YOUR GOAL.
Full transcription, minus images: write out the listing below exactly as it appears.
+++
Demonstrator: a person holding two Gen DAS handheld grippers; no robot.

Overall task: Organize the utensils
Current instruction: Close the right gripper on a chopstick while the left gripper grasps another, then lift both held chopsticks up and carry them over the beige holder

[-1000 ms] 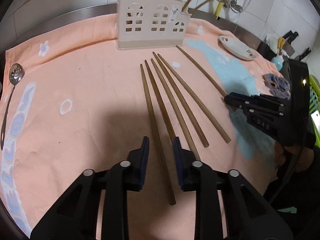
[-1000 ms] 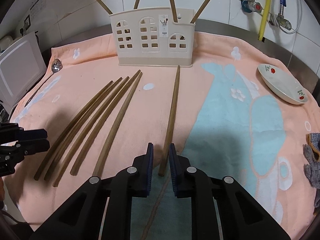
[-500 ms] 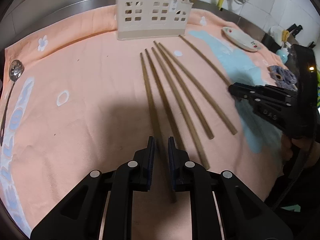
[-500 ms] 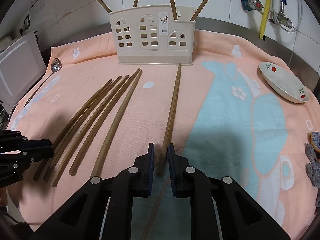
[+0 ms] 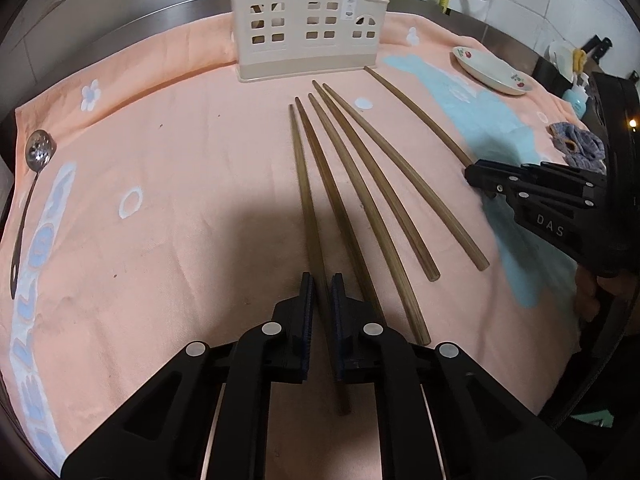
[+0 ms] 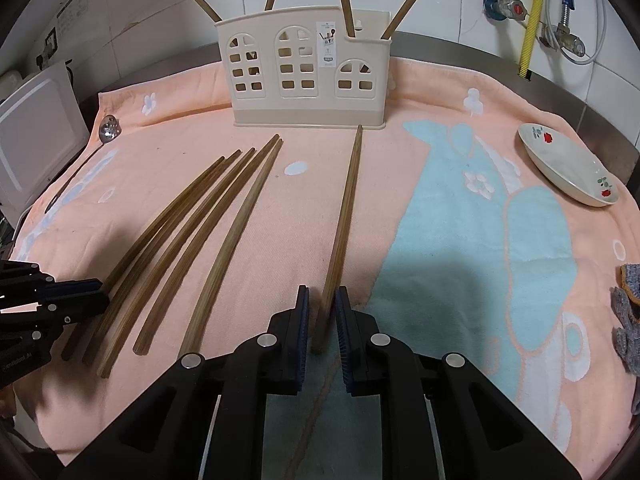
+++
TASK ANSWER.
Demonstrator: a person holding two Gen DAS handheld grippers; no robot.

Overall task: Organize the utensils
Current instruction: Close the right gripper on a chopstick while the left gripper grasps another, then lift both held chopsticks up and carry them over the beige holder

[-1000 ms] 
[-1000 ms] 
[-500 ms] 
[-500 ms] 
[+0 ms] 
[+0 ms] 

This answer has no further content.